Navigenics is also working with its clinical partners to perform long-term research on behavioral modification and outcomes. “Do people modify behaviors and stick with behaviors to mitigate genetic risk and does a long-term program like that actually influence outcomes despite genetic risks?” said Stephan. “These are the questions we will be asking.”
Stephan said that without long-term metrics it would be difficult to expect healthcare organizations to provide coverage for a Navigenics test. Currently, customers are expected to pay for the $2,500 service themselves. Stephan told BioArray News’ sister publication In Sequence last week that internal studies suggested that people are willing to pay for these risk profiles out of pocket, and the company is confident that customers will not be deterred by the $2,500 initial price.

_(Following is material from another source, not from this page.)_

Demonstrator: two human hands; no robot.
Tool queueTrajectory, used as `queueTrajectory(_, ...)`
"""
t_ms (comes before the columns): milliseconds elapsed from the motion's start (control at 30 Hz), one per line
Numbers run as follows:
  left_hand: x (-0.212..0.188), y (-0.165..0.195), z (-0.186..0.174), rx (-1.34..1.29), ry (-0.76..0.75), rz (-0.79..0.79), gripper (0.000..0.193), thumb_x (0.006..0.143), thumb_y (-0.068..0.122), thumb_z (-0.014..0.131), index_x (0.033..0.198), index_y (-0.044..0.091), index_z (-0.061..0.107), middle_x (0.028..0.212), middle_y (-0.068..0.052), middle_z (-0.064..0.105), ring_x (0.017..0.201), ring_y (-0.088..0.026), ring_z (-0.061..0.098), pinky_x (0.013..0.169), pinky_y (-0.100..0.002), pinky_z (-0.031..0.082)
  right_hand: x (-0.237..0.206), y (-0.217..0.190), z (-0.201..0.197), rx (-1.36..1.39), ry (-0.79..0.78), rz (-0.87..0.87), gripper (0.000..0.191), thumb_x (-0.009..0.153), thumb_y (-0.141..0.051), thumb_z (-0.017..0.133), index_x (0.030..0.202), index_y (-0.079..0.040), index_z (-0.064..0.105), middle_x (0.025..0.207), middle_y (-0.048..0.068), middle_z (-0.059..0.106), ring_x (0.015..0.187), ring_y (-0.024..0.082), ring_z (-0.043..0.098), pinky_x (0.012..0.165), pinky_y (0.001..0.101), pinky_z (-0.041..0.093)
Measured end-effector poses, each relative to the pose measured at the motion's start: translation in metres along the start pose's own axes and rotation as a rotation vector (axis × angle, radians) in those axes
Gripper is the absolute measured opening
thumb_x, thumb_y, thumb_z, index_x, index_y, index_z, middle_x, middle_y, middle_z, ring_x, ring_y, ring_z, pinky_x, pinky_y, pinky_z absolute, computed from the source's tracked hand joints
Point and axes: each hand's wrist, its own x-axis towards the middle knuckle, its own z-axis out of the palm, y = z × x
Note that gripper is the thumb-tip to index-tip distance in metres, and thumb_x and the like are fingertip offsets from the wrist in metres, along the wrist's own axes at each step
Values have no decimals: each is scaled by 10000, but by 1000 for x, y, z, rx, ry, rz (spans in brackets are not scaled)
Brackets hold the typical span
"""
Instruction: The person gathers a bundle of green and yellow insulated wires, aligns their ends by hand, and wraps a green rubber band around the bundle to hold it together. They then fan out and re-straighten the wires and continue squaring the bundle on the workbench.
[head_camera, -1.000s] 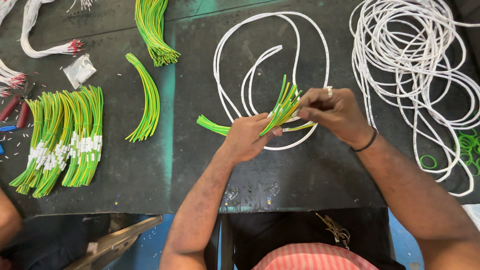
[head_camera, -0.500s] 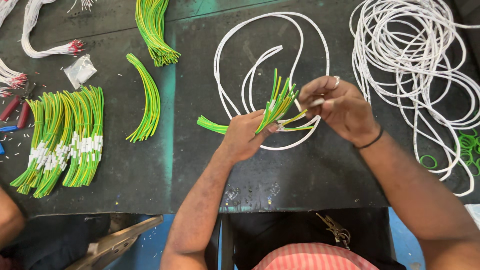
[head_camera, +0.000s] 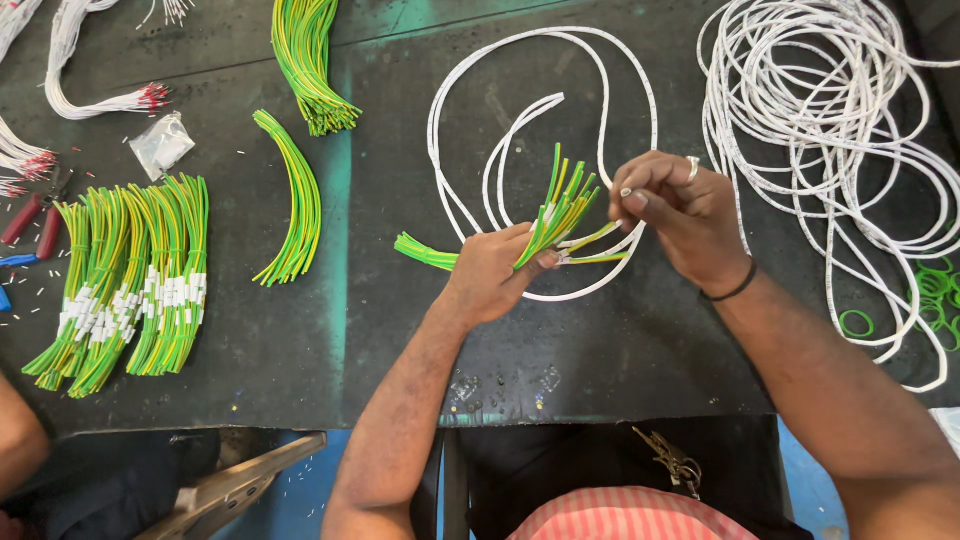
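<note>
My left hand (head_camera: 495, 272) grips a bundle of short green-and-yellow wires (head_camera: 560, 212) that fans upward from my fist, with its tail sticking out to the left. My right hand (head_camera: 680, 215) pinches the end of one wire of that bundle, thumb and fingers closed, a ring on one finger and a black band at the wrist. Both hands hover over a loop of white cable (head_camera: 520, 120) lying on the dark table (head_camera: 400, 340).
A large coil of white cable (head_camera: 840, 130) lies at right, with green rubber bands (head_camera: 930, 290) beside it. At left lie labelled green-yellow wire bundles (head_camera: 130, 280), a curved bundle (head_camera: 295, 200), another bundle (head_camera: 310, 60), a small plastic bag (head_camera: 160, 145) and red-handled pliers (head_camera: 35, 220).
My right hand has lifted slightly and worked along the wire ends; the fanned bundle in my left hand has tilted more upright.
</note>
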Motion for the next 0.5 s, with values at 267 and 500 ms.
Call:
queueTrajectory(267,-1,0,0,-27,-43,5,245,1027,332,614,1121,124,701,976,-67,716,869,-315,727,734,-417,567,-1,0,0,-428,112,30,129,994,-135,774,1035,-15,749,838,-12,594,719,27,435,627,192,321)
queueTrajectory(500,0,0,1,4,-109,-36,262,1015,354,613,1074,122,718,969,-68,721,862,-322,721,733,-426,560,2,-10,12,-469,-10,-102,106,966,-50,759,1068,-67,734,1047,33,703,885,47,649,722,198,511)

After learning more about what customers want to learn, and how to best present the information, “as volume increases and we start understanding how to do it right, we will slowly come down in price point so that everyone can have access, I believe,” Stephan told In Sequence.
Stephan also said that once established, these “regional centers of excellence” could aid in raising awareness about Navigenics’ testing service. The company has not articulated a concrete sales and marketing plan, and Stephan said that the firm will rely on “word of mouth, viral marketing.”
Counting on Expertise
Last week, Navigenics also disclosed the membership of its clinical and scientific advisory boards, as well as members of its internal genetic counseling and policy and ethics task forces and its board of directors.
The membership of each draws heavily on academia, with representation from universities like Princeton, Stanford, and Harvard. Other institutions, such as the Translational Genomic Research Institute, where Stephan serves as director of the neurogenomics division, also have representation on Navigenics’ boards (see people news, this issue).
Stephan said that he expects the experience of its advisors to help it grow what is, at the moment, an uncharted market.
“We went to the best venture capital firms and they intuitively saw the concept and thought it had a real potential to make a difference in this world at a personal level and they personally wanted to be involved,” he said.
Two members of Navigenics’ board of directors come from Kleiner Perkins Caufield & Byers, while another member, former Affy President Sue Siegel, now of VC firm Mohr Davidow Ventures, recently joined the board. Navigenics CEO Mari Baker served previously as executive-in-residence at Kleiner Perkins Caufield & Byers.
“The entire basis of the team we’ve assembled is that we are starting a new industry and it has to be done right the first time. Otherwise, not only will industry be set back for years but patients will be getting bad information or receiving it in a way that it won’t be helpful for them,” Stephan said.